Tempus Fugit




Tempus Fugit. En la penumbra de los reinos antiguos, tres coronas se alzan como brasas en la arena del tiempo:

Salomón, sabio de enigmas y juicios; Gilgamesh, viajero de lo imposible; Asurbanipal, guardián de tablillas y mitos. Todos vistieron el oro y la púrpura, todos pronunciaron la palabra “eterno” como si fuese posible sostenerla. Pero cuando el reloj de arena marca cero, cuando la piel se disuelve en mitos y silencio, surge la calavera, nítida y desnuda, sinecdóque de un pasado que fue.

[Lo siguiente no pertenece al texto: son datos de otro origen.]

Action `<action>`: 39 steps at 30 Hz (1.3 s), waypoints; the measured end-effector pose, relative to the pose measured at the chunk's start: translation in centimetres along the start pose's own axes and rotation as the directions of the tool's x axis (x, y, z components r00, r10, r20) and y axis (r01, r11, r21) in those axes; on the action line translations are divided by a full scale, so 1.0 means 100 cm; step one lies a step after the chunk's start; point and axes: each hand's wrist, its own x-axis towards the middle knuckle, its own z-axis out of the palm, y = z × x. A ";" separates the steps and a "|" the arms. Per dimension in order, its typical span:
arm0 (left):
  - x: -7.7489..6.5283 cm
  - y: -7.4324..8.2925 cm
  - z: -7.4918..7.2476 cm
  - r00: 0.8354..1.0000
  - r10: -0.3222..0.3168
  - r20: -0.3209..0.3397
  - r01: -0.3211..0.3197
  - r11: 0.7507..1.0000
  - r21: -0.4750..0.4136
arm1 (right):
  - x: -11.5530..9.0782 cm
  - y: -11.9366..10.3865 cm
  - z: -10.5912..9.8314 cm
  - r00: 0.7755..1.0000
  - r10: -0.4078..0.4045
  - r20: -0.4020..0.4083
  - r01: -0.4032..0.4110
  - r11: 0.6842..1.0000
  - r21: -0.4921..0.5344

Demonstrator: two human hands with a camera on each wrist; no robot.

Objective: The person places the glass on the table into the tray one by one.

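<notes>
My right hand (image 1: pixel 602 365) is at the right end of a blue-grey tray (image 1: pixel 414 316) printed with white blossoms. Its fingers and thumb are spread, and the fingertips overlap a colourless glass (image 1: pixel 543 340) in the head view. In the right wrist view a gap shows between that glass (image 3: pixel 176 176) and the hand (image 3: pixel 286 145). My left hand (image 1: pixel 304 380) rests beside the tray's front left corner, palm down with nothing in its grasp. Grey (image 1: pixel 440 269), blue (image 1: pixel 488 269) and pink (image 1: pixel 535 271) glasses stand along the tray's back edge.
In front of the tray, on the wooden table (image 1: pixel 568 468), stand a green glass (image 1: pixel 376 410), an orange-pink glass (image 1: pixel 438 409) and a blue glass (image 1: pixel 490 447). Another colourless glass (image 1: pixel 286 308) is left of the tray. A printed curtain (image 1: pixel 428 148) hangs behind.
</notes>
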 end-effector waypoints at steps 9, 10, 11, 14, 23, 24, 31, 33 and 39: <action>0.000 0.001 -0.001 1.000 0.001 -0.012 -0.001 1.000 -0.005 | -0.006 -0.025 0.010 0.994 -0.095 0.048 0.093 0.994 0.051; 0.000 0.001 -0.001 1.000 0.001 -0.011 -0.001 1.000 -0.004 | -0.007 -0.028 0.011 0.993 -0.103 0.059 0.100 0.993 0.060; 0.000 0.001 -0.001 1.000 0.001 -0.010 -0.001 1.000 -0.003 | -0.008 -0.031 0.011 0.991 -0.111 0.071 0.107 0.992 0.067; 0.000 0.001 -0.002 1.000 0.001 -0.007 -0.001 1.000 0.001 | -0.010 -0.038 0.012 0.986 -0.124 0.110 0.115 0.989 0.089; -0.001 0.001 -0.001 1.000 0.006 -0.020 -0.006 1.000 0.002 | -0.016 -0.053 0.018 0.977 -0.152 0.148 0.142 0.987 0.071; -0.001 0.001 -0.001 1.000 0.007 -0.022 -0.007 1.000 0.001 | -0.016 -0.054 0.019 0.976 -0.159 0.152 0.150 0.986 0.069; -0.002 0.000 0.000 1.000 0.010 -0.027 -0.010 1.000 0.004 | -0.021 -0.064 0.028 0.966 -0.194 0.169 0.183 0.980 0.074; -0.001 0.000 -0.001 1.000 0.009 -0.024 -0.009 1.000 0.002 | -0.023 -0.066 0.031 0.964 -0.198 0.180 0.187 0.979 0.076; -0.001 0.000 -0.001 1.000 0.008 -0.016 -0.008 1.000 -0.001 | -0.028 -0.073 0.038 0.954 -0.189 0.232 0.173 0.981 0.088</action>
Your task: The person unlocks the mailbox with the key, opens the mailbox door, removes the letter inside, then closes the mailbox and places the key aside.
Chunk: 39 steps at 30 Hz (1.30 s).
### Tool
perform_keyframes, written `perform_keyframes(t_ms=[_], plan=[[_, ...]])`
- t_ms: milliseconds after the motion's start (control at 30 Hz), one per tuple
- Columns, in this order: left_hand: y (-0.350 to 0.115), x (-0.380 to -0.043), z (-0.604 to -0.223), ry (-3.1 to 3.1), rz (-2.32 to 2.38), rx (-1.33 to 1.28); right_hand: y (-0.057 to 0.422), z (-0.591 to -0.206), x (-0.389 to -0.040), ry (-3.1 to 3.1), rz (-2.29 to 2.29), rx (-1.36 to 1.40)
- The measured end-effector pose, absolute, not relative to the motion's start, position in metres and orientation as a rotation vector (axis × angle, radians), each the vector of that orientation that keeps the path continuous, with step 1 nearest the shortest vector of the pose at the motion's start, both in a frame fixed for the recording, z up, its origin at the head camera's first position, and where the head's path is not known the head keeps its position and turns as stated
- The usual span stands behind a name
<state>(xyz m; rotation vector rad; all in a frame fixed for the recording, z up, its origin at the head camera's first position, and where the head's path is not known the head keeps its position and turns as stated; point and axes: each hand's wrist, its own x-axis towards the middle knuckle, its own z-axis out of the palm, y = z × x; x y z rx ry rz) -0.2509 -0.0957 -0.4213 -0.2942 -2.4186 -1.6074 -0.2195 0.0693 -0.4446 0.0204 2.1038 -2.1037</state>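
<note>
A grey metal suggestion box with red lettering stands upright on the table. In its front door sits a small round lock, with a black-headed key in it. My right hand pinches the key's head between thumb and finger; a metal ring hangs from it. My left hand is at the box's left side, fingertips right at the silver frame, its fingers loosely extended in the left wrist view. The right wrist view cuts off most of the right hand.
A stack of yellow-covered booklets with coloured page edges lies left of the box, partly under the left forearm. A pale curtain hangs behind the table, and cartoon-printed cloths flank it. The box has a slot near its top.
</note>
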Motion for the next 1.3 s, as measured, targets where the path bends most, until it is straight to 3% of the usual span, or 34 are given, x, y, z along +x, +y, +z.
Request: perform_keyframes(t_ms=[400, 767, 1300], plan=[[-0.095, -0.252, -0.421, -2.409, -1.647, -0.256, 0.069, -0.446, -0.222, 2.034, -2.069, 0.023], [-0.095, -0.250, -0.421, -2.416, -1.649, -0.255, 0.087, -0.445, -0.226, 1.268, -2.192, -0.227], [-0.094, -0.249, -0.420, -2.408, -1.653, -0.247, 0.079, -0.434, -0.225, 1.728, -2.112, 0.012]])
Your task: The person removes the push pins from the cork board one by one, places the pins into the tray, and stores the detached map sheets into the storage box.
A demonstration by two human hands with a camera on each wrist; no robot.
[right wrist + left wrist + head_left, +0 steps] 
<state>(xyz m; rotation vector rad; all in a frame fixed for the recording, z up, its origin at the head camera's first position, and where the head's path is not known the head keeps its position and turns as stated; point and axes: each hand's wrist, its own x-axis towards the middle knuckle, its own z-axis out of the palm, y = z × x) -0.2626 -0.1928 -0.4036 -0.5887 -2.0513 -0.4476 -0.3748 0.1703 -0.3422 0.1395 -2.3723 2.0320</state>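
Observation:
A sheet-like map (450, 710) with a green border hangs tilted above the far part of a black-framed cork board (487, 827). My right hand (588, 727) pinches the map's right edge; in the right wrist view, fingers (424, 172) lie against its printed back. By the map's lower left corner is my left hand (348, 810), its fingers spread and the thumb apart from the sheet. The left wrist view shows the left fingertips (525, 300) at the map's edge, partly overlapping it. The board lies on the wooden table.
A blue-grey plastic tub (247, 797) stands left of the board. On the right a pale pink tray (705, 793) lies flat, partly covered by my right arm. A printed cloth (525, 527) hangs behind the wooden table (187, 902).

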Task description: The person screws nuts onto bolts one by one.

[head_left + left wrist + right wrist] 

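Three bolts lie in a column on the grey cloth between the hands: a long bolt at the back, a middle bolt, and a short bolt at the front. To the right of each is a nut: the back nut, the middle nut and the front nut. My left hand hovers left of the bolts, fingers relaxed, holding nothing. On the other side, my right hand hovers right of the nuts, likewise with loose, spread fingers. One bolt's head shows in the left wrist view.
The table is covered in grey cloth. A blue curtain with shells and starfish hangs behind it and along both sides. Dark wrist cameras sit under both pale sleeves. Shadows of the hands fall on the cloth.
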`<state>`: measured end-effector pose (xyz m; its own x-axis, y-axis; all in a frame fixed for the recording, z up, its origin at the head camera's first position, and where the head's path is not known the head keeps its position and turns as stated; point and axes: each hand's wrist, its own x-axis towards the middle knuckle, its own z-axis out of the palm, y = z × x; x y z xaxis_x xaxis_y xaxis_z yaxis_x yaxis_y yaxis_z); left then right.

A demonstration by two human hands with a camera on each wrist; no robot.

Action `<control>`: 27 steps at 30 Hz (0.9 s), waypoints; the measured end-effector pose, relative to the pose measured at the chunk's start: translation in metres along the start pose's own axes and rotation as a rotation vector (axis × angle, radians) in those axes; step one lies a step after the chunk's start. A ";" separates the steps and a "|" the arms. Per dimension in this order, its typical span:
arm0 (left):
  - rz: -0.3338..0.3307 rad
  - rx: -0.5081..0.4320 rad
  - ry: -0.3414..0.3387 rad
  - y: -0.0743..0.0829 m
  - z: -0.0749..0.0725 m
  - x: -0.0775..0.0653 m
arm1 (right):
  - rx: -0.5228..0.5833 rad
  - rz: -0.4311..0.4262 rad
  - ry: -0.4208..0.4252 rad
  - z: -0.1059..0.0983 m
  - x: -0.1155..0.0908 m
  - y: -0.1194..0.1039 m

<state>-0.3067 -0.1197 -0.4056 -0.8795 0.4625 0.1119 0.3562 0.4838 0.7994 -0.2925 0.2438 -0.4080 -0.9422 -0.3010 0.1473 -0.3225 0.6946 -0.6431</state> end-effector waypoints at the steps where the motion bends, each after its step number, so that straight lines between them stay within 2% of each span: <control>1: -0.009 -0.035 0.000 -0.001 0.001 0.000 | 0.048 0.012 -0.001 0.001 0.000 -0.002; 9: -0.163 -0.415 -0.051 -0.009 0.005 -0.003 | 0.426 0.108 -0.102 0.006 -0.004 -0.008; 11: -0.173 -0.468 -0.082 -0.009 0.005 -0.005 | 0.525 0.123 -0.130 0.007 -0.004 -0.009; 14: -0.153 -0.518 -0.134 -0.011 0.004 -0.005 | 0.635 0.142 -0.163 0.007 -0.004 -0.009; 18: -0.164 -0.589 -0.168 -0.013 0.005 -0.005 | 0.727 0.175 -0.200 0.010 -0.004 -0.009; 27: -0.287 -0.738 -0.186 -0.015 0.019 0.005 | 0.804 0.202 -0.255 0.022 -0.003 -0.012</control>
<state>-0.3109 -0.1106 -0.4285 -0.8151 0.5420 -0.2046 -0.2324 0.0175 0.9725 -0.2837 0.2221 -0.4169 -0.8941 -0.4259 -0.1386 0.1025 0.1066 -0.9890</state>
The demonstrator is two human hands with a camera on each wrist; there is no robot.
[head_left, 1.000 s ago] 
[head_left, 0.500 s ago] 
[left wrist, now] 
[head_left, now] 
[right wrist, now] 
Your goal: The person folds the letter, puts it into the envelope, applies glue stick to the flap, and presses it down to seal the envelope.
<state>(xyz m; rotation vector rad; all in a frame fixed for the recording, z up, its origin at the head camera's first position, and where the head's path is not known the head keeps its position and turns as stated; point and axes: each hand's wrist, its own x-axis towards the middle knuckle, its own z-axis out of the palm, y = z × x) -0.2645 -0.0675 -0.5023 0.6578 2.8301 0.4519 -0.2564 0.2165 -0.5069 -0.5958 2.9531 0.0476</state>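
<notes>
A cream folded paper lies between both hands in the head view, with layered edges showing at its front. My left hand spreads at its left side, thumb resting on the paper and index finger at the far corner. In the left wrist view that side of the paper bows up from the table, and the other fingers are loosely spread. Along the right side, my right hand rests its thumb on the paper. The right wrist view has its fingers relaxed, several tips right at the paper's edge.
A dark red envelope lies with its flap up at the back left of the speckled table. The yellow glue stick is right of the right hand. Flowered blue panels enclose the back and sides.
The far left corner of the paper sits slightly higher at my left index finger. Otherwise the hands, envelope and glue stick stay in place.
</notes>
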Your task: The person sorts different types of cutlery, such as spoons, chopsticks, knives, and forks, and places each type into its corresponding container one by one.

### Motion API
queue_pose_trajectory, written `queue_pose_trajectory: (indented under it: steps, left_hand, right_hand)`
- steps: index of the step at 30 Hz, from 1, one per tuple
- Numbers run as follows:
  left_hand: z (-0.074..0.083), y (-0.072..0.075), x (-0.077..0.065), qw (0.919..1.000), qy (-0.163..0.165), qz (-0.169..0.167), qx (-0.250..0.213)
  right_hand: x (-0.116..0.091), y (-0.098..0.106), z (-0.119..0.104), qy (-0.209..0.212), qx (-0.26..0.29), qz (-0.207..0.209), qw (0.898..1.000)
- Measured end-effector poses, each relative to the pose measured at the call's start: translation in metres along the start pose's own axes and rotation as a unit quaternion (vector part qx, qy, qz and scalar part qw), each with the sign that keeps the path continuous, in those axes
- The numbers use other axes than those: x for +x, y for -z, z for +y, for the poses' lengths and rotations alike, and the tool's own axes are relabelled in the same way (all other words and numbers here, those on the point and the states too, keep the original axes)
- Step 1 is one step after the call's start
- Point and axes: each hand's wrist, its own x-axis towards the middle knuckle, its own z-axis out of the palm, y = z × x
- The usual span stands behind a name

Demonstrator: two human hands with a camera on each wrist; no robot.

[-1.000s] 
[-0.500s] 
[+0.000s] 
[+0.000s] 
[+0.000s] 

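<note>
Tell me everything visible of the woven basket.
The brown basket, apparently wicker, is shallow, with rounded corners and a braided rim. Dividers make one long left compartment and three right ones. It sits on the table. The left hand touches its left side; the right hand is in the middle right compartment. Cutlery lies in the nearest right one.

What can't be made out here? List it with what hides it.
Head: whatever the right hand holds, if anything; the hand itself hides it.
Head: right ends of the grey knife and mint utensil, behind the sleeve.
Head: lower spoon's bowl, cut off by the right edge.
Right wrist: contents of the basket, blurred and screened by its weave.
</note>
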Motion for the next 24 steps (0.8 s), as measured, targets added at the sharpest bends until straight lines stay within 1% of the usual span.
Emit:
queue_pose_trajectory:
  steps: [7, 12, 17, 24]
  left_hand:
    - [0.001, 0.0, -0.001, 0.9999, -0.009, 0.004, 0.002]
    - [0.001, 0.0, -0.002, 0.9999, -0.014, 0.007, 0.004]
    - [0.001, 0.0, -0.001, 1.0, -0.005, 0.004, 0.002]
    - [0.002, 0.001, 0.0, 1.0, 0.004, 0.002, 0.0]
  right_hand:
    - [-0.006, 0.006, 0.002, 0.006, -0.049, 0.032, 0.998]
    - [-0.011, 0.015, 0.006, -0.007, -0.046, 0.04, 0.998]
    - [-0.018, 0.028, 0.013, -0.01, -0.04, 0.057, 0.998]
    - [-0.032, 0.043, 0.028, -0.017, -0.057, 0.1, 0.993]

Los engranajes giran, el mecanismo del cosmos no se detiene, y el número tres —grabado en la frente— recuerda que estos tres reyes solo son piezas de la rueda sin piedad. Oh, vanitas, vanitatis, qué inútil es la soberbia del mármol, qué fútil el poder escrito en bronce.

Solo un gesto atraviesa las eras, solo un acto infinito vence al tiempo como espada de luz:

el Amor Altruista, llama que convierte la muerte en semilla, el único rostro de lo inmortal en la danza perpetua de la ruina. Así hablan los huesos, así calla el reloj. El resto es vanidad, tanto rey, como mendigo, se vuelven memoria en la sombra del eterno tempus fugit.